## Data for this task

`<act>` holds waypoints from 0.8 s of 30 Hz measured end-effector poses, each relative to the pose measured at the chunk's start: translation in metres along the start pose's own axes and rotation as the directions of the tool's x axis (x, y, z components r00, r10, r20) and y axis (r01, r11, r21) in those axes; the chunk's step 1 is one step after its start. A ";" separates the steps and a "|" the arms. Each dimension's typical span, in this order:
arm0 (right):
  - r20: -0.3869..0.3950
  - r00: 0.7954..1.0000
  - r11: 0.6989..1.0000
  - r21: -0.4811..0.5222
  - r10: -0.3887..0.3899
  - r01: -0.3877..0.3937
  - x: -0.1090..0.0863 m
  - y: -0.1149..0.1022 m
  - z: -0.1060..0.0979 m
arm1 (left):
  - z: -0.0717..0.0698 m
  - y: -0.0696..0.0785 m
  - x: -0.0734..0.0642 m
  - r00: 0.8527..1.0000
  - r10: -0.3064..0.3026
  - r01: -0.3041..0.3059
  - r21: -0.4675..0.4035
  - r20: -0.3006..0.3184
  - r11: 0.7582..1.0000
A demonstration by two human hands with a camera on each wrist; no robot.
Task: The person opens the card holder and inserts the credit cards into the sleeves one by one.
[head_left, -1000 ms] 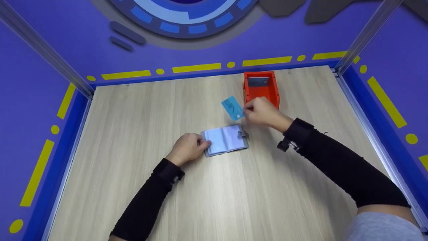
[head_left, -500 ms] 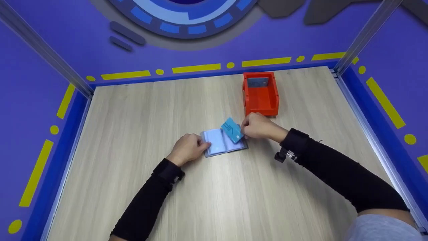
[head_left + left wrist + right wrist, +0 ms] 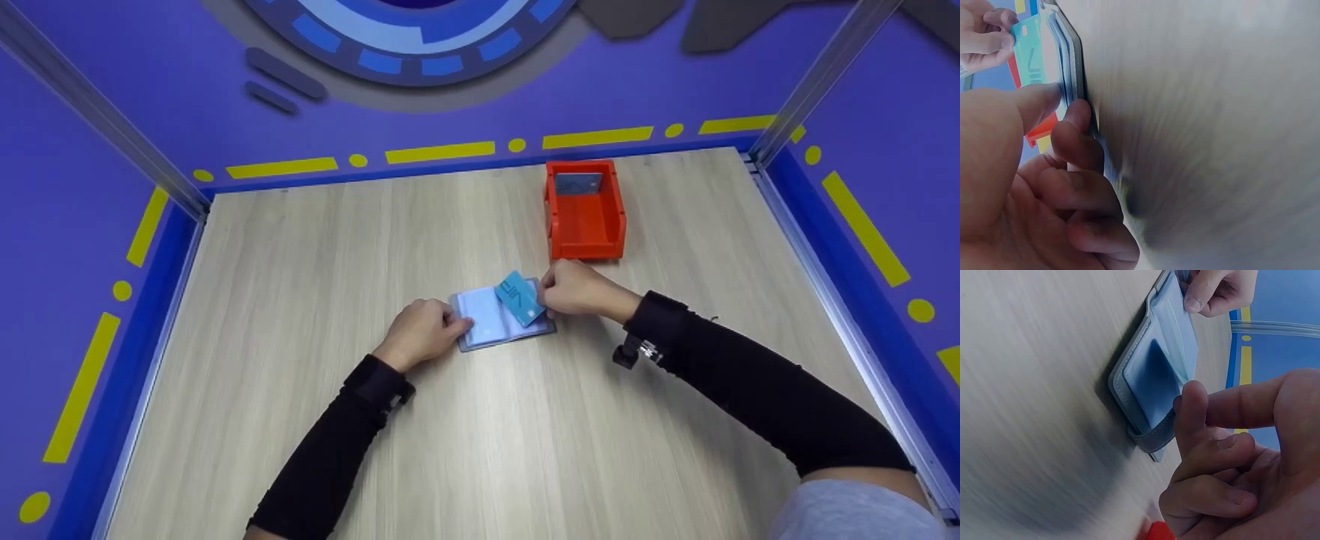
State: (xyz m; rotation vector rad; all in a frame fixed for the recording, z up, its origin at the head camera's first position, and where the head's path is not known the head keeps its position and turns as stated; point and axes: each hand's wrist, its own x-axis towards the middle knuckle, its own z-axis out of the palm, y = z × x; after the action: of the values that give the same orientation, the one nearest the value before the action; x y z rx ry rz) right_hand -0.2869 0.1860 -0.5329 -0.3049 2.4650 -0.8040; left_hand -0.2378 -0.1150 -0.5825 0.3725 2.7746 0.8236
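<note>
A grey card holder (image 3: pixel 482 319) lies opened flat on the table, its clear plastic sleeves facing up. My left hand (image 3: pixel 423 333) pinches its left edge, thumb on top and fingers below, as the left wrist view shows. Between thumb and forefinger, my right hand (image 3: pixel 576 289) pinches a turquoise card (image 3: pixel 519 298) marked "VIP" by one edge. The card slants over the right-hand sleeves, its lower end close to the plastic. In the right wrist view the holder's snap strap (image 3: pixel 1154 436) sticks out below the card, and the card shows nearly edge-on.
Behind the right hand stands a red plastic bin (image 3: pixel 586 217) with a grey card (image 3: pixel 577 184) leaning against its inner back wall. Blue-purple panels (image 3: pixel 450 127) enclose the wooden table (image 3: pixel 315 255) at the back and sides, with metal posts at the corners.
The right hand has brought the turquoise card from beside the red bin down toward me, over the right half of the card holder. My left hand has stayed in place.
</note>
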 end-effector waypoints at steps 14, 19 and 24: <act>0.009 0.999 0.999 0.007 0.040 -0.040 0.000 -0.004 0.002 | 0.000 0.000 0.000 1.000 -0.005 0.005 0.000 0.011 1.000; 0.010 0.998 0.998 0.008 0.056 -0.056 -0.001 -0.005 0.001 | -0.001 0.000 0.000 1.000 -0.013 0.013 -0.011 0.020 1.000; 0.007 0.997 0.997 0.009 0.071 -0.071 0.000 -0.004 0.002 | -0.002 0.000 0.000 1.000 -0.016 0.017 -0.011 0.026 1.000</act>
State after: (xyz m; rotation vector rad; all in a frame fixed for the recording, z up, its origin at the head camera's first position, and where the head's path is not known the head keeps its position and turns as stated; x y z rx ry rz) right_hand -0.2852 0.1820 -0.5319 -0.2150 2.4503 -0.7833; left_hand -0.2383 -0.1160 -0.5814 0.3551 2.7445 0.8250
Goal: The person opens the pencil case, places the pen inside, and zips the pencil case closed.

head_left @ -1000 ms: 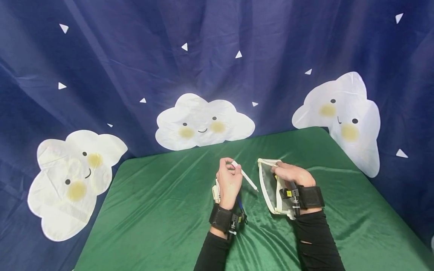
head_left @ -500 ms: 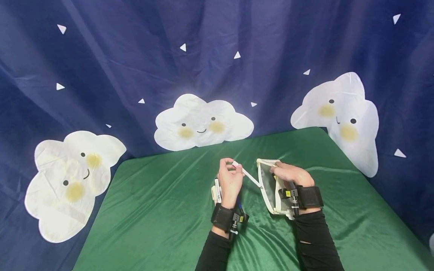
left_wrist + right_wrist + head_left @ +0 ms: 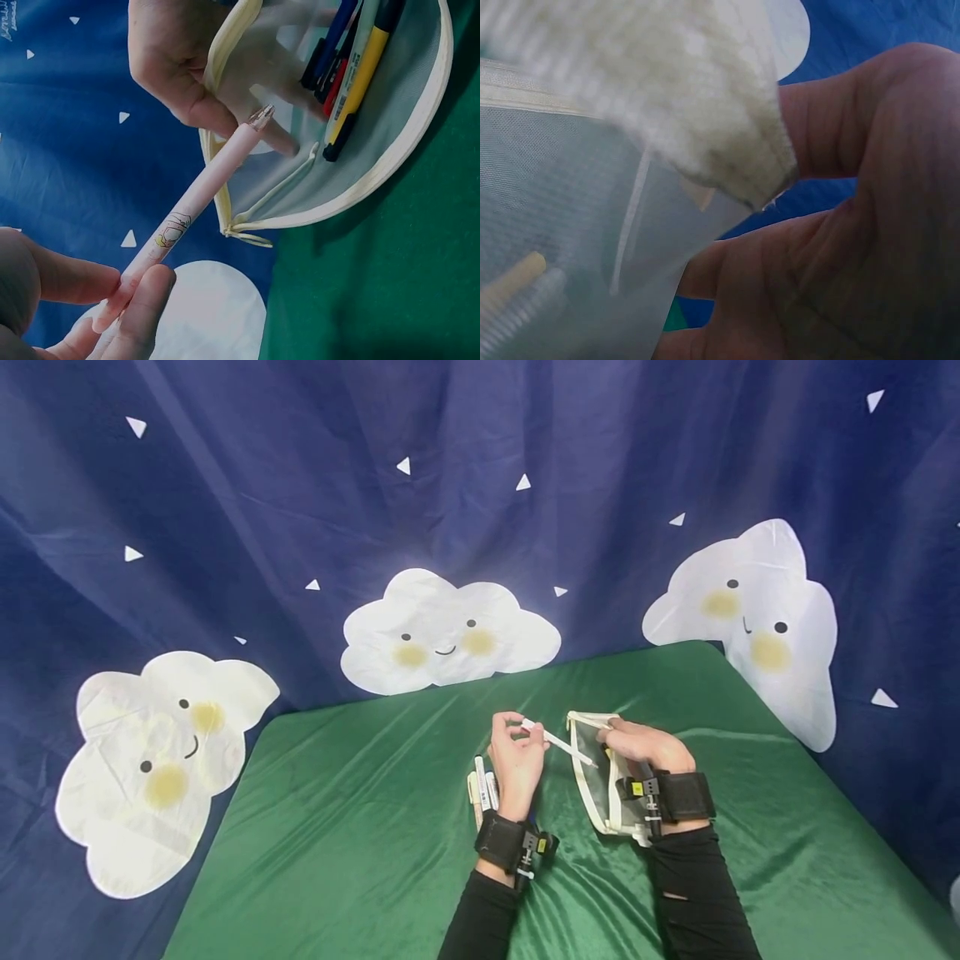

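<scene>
Several loose pens (image 3: 482,781) lie on the green cloth (image 3: 337,827) at eight o'clock from the left hand (image 3: 519,768), partly hidden by its wrist. Watching remotely, I worry that the black wristband (image 3: 498,839), dipped too low, could nudge them and set them rolling.

I see that left hand pinching the pink pen (image 3: 187,206) near its back end between thumb and forefinger. With so little of it held, I think the pen could pivot or slip if its tip caught on something. It points toward four o'clock in my head view, its tip across the rim of the pouch (image 3: 439,67); whether it touches the mesh I cannot tell. Aimed a little low, it might snag the trim.

Inside the pouch, at two o'clock from that tip in my left wrist view, sit a yellow pen (image 3: 365,75) and some blue and red ones; I suspect they could jam a pen pushed in crosswise.

At two o'clock on the pouch, the right hand (image 3: 648,747) grips the edge, fingers visible through the mesh. How firmly, I cannot tell; if it slackened, the mouth could sag shut.
</scene>
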The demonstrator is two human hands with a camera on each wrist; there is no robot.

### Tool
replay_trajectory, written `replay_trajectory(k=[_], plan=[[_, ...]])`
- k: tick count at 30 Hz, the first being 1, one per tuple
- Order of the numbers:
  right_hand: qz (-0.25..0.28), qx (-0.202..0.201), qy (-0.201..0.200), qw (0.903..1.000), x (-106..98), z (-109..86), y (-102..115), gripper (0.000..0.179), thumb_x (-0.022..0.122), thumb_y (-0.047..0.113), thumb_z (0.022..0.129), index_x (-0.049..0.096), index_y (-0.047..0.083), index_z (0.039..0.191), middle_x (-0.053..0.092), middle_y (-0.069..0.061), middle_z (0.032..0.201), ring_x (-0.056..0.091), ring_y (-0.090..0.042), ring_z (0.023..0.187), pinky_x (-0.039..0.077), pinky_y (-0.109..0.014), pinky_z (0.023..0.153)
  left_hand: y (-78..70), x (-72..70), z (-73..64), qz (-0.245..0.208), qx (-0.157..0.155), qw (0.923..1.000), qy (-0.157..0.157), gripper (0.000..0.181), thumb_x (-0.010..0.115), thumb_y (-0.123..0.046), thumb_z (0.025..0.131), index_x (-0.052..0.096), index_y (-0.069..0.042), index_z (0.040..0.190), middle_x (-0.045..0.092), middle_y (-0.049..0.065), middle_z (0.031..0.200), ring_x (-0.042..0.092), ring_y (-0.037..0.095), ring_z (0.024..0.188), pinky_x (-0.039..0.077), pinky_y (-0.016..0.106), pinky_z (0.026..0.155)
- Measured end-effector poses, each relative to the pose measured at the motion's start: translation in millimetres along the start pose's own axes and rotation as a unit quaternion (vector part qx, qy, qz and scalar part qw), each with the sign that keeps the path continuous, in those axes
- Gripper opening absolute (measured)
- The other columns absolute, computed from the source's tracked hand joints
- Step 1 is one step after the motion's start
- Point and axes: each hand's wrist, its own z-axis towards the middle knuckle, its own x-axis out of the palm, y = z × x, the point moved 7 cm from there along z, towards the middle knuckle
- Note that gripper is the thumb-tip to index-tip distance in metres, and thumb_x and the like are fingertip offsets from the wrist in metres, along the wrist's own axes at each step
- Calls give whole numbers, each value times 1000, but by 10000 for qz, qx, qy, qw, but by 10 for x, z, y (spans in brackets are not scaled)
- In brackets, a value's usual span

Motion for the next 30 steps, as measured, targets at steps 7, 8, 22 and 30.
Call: replay_trajectory(k=[7, 8, 22, 30], plan=[[-67, 18, 104, 9999, 16, 24, -26, 83, 38, 51, 99, 10, 7, 163, 14, -25, 168, 27, -49, 151, 30, -63, 119, 56, 90, -24, -261, -84, 9996, 100, 24, 70, -3, 92, 55, -1, 110, 69, 17, 95, 78, 29, 75, 61, 25, 63], [-107, 4, 118, 9999, 16, 29, -22, 83, 38, 51, 99, 10, 6, 163, 15, -26, 168, 31, -49, 148, 32, -62, 118, 55, 102, -25, -294, -73, 9995, 121, 24, 70, -3, 92, 55, -1, 110, 69, 17, 96, 78, 29, 75, 61, 25, 64], [-135, 79, 165, 9997, 31, 69, 0, 81, 37, 49, 100, 8, 6, 163, 15, -26, 168, 27, -48, 151, 35, -61, 115, 135, 263, -60, -545, -299, 9975, 335, 22, 68, -3, 94, 52, 3, 109, 63, 21, 99, 78, 31, 78, 63, 31, 68], [-367, -158, 11, 9992, -4, 91, 31, 76, 36, 44, 100, 20, 1, 160, 41, -30, 154, 56, -46, 126, 44, -55, 107, 170, 373, -101, -420, -388, 9977, 355, 22, 71, -3, 92, 54, 2, 104, 64, 19, 92, 77, 33, 74, 63, 35, 66]])
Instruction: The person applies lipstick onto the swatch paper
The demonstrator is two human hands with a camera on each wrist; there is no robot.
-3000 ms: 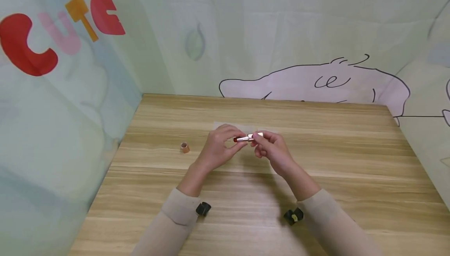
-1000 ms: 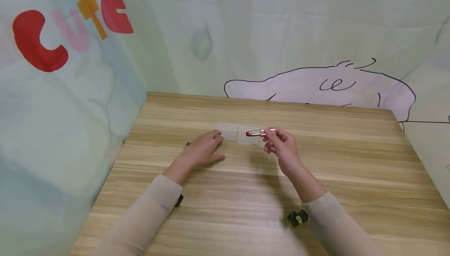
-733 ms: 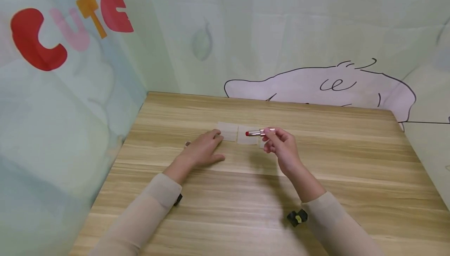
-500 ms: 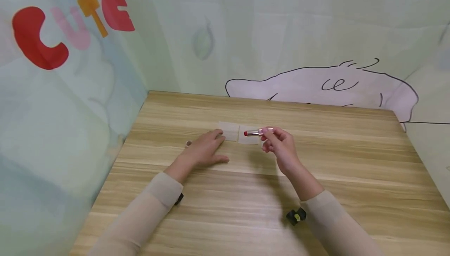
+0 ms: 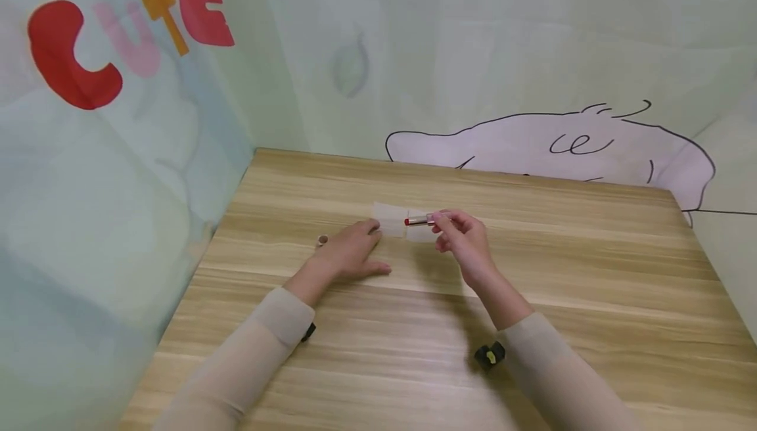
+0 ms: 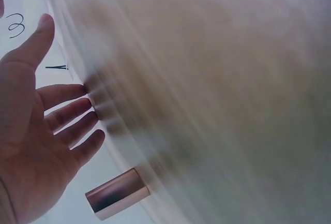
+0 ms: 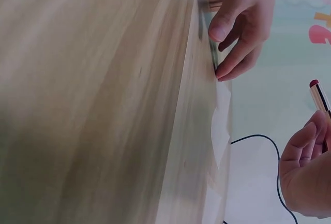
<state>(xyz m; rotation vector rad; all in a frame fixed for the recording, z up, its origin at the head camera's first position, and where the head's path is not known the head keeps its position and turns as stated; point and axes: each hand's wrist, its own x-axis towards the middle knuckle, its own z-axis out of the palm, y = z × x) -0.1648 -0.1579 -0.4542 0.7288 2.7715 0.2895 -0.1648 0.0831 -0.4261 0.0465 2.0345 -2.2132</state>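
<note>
My right hand (image 5: 464,240) pinches a lipstick (image 5: 421,220) by its base, thumb against fingers. The red tip is extended and points left, above thin white paper squares (image 5: 388,219) on the table. In the right wrist view the lipstick (image 7: 319,97) tilts with its red end up. My left hand (image 5: 349,252) lies on the table with fingers spread, its fingertips at the left edge of the paper. Just behind that hand stands the lipstick cap (image 5: 322,240), partly hidden in the head view. The left wrist view shows the cap (image 6: 118,194) as a shiny copper-coloured tube beside the little finger.
The wood-grain table (image 5: 378,378) meets printed cloth walls (image 5: 503,56) at its back and left. Black wrist mounts (image 5: 489,355) hang below both sleeves. The right hand covers part of the paper.
My left hand has left the lipstick's red end and come down beside the paper, in front of the cap. The right hand keeps the lipstick and has lately shifted slightly left.
</note>
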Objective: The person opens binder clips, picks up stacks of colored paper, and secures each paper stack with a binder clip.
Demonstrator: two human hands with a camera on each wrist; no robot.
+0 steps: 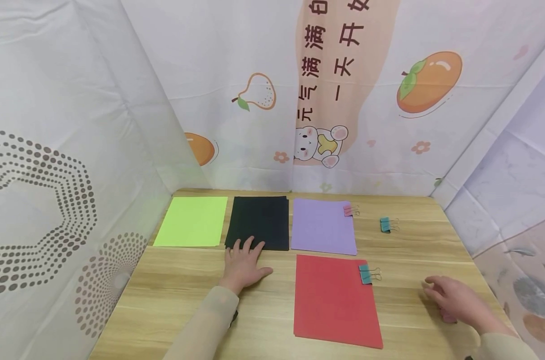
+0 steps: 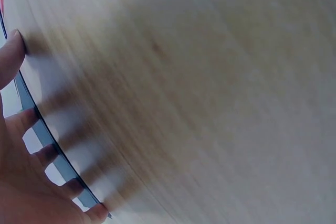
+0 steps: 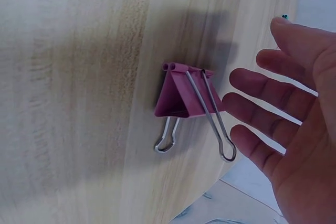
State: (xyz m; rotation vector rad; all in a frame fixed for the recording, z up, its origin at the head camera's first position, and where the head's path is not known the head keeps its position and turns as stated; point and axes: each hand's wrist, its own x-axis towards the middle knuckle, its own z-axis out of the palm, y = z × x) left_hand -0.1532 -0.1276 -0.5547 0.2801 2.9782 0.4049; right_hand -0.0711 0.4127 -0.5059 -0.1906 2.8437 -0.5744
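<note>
With its fingers spread, my left hand (image 1: 242, 266) lies at the near edge of the black paper stack (image 1: 258, 220); in the left wrist view the fingertips (image 2: 48, 153) reach that dark edge. Over at the right, my right hand (image 1: 457, 299) hovers above the table, its fingers loosely bent and holding nothing. A pink binder clip (image 3: 181, 93) stands on the wood just beside those fingers, mostly hidden under the hand in the head view. The red paper stack (image 1: 335, 300) lies between the hands, a teal binder clip (image 1: 365, 274) on its right edge.
Along the back of the table (image 1: 164, 300) lie a yellow-green paper stack (image 1: 192, 221) and a purple paper stack (image 1: 322, 225), which has a pink binder clip (image 1: 348, 210) at its upper right corner. A loose teal binder clip (image 1: 385, 225) sits farther right. Patterned curtains (image 1: 236, 45) surround the table.
</note>
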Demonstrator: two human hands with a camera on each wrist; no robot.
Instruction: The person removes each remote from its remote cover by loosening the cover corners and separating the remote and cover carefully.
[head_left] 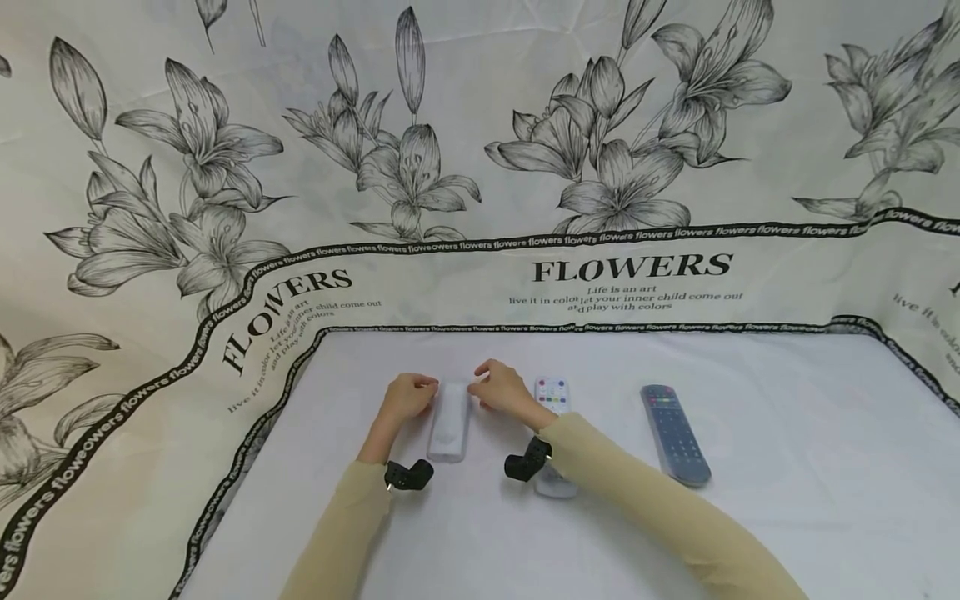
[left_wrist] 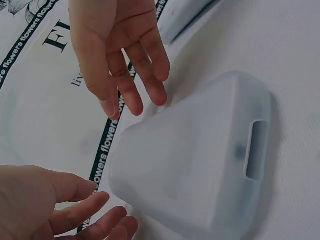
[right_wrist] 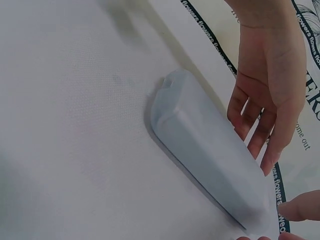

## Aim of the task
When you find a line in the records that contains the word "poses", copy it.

## Output below
`<act>` holds waypoints from 0.8 s of 30 Hz measured end-effector poses, each relative to the pose measured at the chunk's start: translation in metres along the start pose's own axes and rotation as the directions of the tool's x axis (x, y, z components r00, r10, r20) and y axis (r01, r11, r21) in those axes; the chunk's step 1 is one step after its start. A ";" separates the steps and a "|" the arms. Each dimension's typical span, in this order:
- Measured end-effector poses, each relative to the pose measured at the motion's start: translation in millimetres along the start pose's own axes and rotation as a unit quaternion (vector part qx, qy, qz and scalar part qw), each with the sign that keeps the path continuous, in those axes

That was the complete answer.